[Task objective] From the line that contains "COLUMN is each" to the last line of the data, every line is to be transcribed exactly; no other line is to be included.

[Exercise data]
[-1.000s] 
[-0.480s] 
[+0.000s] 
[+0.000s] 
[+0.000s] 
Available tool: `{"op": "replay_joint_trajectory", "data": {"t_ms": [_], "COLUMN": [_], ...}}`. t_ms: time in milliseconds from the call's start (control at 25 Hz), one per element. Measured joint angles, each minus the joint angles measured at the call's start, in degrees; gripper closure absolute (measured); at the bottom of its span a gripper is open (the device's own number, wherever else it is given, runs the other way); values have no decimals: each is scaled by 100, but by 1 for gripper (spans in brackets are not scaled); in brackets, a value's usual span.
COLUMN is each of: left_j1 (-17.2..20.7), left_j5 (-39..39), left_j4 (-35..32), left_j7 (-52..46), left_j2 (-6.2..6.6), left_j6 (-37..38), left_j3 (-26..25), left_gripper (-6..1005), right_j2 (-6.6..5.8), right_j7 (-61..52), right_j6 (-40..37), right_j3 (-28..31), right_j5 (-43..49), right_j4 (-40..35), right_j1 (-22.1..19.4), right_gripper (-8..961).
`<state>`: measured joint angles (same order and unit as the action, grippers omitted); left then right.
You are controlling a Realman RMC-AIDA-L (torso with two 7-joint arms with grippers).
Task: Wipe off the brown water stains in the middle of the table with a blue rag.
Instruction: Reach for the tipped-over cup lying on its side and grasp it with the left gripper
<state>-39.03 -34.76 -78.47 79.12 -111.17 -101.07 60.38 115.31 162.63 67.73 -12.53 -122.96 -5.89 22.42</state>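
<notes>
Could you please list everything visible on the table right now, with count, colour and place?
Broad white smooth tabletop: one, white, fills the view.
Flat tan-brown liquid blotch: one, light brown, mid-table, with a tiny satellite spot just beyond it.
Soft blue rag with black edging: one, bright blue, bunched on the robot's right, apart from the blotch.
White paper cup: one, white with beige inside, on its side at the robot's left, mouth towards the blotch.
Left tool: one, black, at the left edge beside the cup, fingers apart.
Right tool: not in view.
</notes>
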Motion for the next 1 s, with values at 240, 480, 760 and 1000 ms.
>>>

[Exercise output]
COLUMN is each of: left_j1 (-17.2..20.7), left_j5 (-39..39), left_j4 (-35..32), left_j7 (-52..46), left_j2 (-6.2..6.6), left_j6 (-37..38), left_j3 (-26..25), left_gripper (-6..1005), right_j2 (-6.6..5.8), right_j7 (-61..52), right_j6 (-40..37), right_j3 (-28..31), right_j5 (-43..49), right_j4 (-40..35), right_j1 (-22.1..19.4), right_gripper (-8..961).
`<state>`: measured joint angles (same order and unit as the action, grippers omitted); left then right.
You are controlling a Realman RMC-AIDA-L (torso with two 7-joint arms with grippers).
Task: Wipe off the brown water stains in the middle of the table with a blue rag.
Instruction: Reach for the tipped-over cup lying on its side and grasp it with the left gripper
<state>-39.03 -34.76 -78.47 79.12 -111.17 -101.07 60.38 115.31 162.63 67.73 -12.53 -122.96 -5.89 22.42</state>
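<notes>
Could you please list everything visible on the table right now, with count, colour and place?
Broad white smooth tabletop: one, white, fills the view.
Flat tan-brown liquid blotch: one, light brown, mid-table, with a tiny satellite spot just beyond it.
Soft blue rag with black edging: one, bright blue, bunched on the robot's right, apart from the blotch.
White paper cup: one, white with beige inside, on its side at the robot's left, mouth towards the blotch.
Left tool: one, black, at the left edge beside the cup, fingers apart.
Right tool: not in view.
</notes>
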Motion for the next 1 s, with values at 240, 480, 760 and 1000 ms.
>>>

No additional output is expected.